Malcolm J. Currie mjc at star.rl.ac.uk
Wed Dec 19 12:04:25 EST 2007


Yes I'm on this list.  Sorry that I didn't have time yesterday to
respond.  My recollection was of medium-fast faint meteors, and a
ballpark figure I had in mind when this question arose was 50-55 km/s.

I'm not convinced that the earlier meteors from the Lynx region belong
to the event of 1971 December 20.9.  However, seeing these earlier
meteors had made me more attentive to activity from the region, and one
certainly had to be attentive, as the flurry comprised only faint
meteors.  Given the luminosity function, the bright moonlight, even if
low in the north-west and the big increase of light pollution in the
intervening 36 years will make for challenging observations.  I'd have
to check my files, but the LM was probably around +6.8 that night.

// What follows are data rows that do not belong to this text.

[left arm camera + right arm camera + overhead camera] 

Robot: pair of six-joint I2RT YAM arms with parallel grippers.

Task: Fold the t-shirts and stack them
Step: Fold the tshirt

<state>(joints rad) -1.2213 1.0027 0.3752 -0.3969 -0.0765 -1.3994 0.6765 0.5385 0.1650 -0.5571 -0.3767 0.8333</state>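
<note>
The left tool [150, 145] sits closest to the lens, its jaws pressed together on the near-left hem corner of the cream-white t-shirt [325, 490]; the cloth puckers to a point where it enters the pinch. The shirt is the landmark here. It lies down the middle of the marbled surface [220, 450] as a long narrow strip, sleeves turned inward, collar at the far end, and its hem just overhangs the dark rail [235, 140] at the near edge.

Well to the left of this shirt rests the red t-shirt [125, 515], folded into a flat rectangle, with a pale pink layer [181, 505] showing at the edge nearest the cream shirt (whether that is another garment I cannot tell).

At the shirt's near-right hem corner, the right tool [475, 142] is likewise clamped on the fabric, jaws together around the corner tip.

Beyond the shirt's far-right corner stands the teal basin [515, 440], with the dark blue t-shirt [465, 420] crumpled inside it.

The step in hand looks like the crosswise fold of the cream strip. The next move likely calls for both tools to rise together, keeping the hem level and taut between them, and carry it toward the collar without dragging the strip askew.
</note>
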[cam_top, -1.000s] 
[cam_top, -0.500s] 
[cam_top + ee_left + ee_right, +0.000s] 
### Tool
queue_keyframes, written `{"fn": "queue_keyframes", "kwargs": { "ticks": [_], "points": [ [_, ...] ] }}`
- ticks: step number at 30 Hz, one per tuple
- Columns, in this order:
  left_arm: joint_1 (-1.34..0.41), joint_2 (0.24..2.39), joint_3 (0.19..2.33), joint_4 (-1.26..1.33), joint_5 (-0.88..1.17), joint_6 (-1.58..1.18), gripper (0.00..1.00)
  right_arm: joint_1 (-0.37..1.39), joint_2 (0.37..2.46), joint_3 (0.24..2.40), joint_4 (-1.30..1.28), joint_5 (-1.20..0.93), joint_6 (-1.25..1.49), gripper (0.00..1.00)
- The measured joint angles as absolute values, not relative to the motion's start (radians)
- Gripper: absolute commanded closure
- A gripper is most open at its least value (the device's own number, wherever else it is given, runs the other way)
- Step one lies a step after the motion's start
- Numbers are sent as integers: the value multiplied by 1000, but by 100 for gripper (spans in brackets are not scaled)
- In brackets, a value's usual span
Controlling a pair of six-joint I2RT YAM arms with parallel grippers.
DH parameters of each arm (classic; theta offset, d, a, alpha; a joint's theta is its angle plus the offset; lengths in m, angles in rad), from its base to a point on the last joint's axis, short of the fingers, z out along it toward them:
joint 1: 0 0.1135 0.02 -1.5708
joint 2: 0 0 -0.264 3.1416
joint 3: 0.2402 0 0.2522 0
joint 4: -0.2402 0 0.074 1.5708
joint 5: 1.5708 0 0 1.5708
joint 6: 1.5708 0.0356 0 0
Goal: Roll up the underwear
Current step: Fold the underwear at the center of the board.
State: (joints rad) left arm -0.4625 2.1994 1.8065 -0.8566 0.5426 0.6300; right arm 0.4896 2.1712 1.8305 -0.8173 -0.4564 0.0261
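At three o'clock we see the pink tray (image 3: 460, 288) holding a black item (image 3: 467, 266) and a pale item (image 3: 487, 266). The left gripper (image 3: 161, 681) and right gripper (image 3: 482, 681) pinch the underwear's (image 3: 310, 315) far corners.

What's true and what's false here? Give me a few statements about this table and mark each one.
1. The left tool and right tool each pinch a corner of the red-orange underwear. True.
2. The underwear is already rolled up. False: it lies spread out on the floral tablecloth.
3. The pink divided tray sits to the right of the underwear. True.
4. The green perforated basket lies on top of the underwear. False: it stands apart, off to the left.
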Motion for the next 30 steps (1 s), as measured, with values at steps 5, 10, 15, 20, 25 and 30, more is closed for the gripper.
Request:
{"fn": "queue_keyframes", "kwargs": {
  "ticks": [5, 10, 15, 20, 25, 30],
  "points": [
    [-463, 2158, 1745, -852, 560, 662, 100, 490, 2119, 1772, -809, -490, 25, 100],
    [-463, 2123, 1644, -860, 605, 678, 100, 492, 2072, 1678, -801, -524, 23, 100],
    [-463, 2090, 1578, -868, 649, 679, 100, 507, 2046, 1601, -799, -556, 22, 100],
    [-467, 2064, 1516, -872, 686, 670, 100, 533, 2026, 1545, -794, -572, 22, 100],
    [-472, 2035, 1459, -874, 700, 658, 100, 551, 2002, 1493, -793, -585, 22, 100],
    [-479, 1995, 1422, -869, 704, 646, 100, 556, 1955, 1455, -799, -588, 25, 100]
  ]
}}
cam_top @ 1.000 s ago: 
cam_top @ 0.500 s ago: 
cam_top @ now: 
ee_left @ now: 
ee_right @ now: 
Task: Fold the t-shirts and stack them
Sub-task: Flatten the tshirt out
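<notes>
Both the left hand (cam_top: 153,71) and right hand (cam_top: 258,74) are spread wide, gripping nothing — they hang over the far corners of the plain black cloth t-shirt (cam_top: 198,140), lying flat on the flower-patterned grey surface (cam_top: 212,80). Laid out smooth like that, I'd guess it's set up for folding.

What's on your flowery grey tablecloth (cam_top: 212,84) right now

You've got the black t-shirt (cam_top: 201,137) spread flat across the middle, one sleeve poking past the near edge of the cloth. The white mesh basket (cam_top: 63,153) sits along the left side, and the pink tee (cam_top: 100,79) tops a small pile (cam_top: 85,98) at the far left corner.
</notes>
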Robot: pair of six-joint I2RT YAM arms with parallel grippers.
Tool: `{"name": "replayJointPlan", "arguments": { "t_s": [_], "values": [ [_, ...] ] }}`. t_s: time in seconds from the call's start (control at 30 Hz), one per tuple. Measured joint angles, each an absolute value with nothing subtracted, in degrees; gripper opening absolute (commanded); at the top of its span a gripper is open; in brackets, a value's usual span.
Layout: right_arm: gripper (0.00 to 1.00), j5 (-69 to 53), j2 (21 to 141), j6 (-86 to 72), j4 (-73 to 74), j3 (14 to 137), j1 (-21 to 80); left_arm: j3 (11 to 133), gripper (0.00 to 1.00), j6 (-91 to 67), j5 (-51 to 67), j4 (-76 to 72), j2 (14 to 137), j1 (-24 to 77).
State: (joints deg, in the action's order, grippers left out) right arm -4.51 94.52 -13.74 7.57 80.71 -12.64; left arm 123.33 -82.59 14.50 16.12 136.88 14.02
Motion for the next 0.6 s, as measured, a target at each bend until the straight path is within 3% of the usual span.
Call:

Given only one observer at one epoch, predicting a rate isn't possible.
A ballpark would be 10-30 per hour.  The high population index means the
limiting magnitude will be a big factor if a 1971-type event occurs on
Friday.

When I told Peter Jenniskens about this event, I was surprised that he
could assign a far-comet outburst tag to it and include it in his
papers.  BTW Robert Mackenzie had given them the 38 Lyncid moniker, so
alpha Lyncids didn't ring bells.

After so long I'd be delighted if my uncorroborated observations can be
confirmed.  It's best suited to image-intensified video---the regular
wide-field Mintrons might not go faint enough, although they do cope
well in the presence of strong moonlight---or low-power binocular
observations. For visual observations a good site is essential.  I
recall seeing most of the meteors within 25 degrees of the radiant.
Further from the radiant they'd be hard to detect visually.